Considering my real life experiences either as ‘being cheated on’ or being ‘the other woman’, I am actually unqualified to write these guidelines ( as far as I know-). But, during my years as a coffee lounge owner I listened to enough real life break-up stories and I read enough Jackie Collins novels’ to know HOW the straying guys get caught.
Therefore, my housewive brain went into overdrive and I came up with these few, but simple guidelines for the cheater or wanna be cheater:
Gentleman, IF YOU DO IT, DO IT RIGHT!
But first of all let me tell you: You should be ashamed of yourself; there is NOTHING extra-ordinary about having an affair!
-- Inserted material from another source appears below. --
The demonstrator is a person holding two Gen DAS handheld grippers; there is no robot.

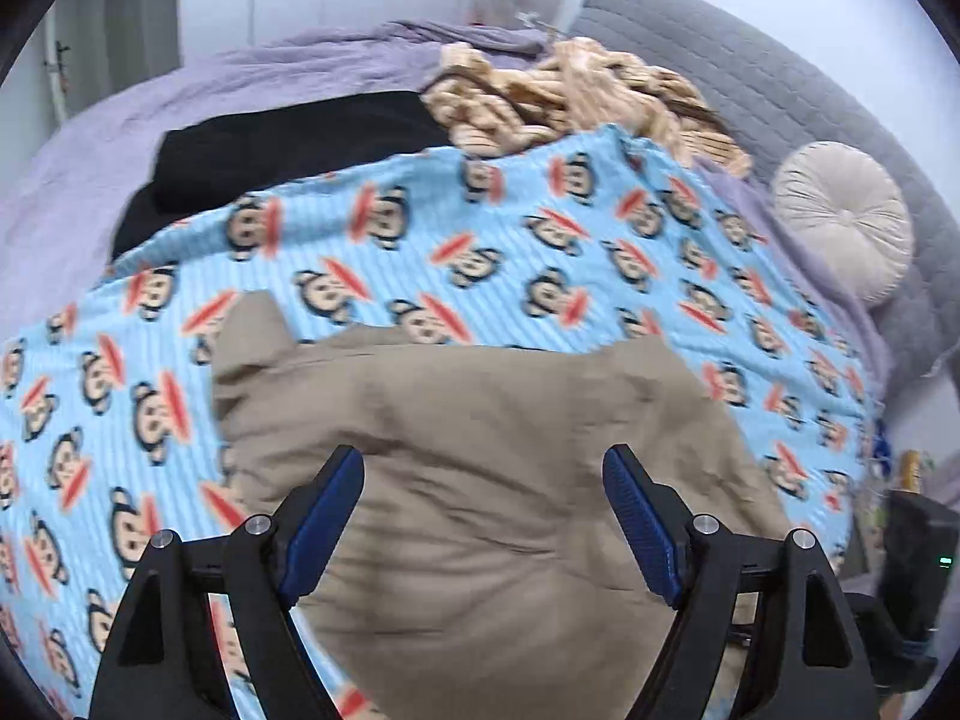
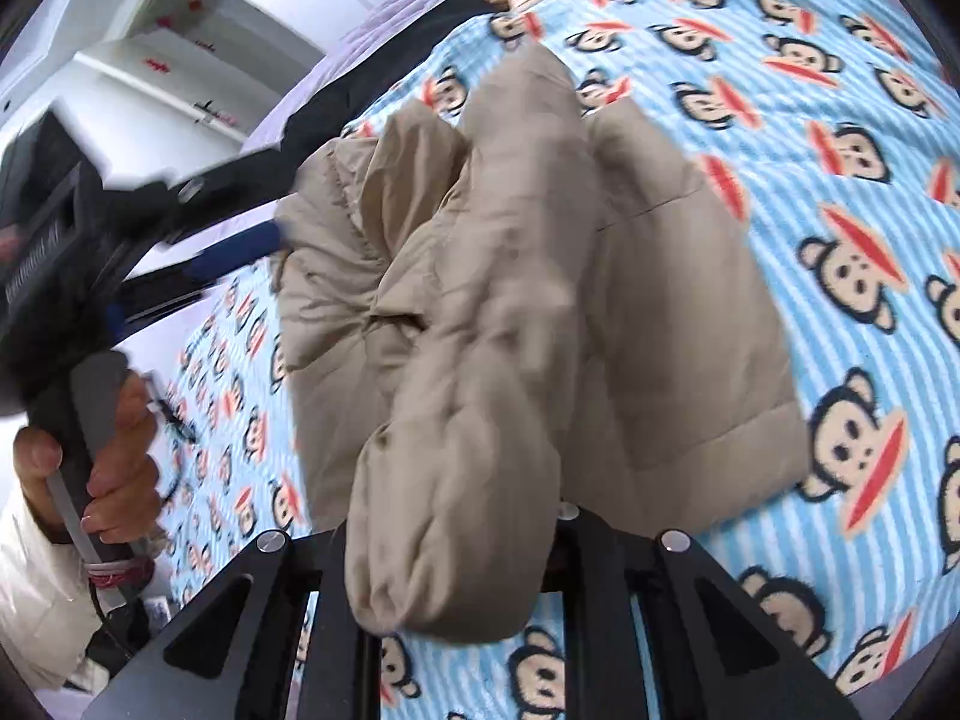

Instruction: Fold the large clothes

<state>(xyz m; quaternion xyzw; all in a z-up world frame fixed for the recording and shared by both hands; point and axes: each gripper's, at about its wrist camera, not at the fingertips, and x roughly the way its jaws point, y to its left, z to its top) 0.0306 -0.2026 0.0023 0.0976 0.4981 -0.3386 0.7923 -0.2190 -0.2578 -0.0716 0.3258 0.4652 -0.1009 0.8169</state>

If you are adament about having ‘a woman on the side’, at least make sure you
DON’T GET CAUGHT (This is why having á secret affair ‘is called secret)!
This involves KISS & DON’T TELL! Nobody wants to listen to a tattle tale. Haven’t you outgrown your bragging stage yet?
Try to keep your ‘lady of lust’ in the dark about your personal life and who you really are! This in turn means your affair doesn’t know where you live (remember the movie”Fatale Attraction?”) , what your telephone number is or how to get hold of you via e-mail.
Make sure your ‘side interest’ doesn’t have any friends, i.e. she can’t brag about you!
Destroy all written evidence on paper or on electronic devices. Remember, if your wife does the laundry she will search every pocket of every piece of clothes you own!
If you need to use modern telecommunication devices keep in mind, deleted messages are still traceable. My suggestion for secret communication? Buy yourself a trained, mail pigeon! You only need to explain the arrival of the bird to your wife. I am sure you will find a plausible explanation!
If you mentioned you are going out of town, leave town as promissed. You never know if your wife took one innocent look at the mile reader before your departure…
If you are a well known public figure, make sure your other woman lacks ambition. God forbid she would use you for her own personal enrichment. (this is only applicable if you violated rule No.2)
If you are important and interesting to human mankind, start a blog or write an autobiography. If you have more pressing matters to attend to and need a woman to write your biography, make sure she is a) a good writer and b) totally unattractive!
Don’t make promisses like “I am leaving my wife and kids for you”. All hell breaks loose if you don’t follow through. Women can be quite persistent and nagging about these issues…
If all this sounds too complicated, follow the advice of our good friend Michel. His philosophy in life is:”Keep it simple, stick with your wife!” ( the one woman only- rule)
Now, most people I know would call this the norm, but for any cheaters or wanna be’s this may sound extra-ordinary indeed!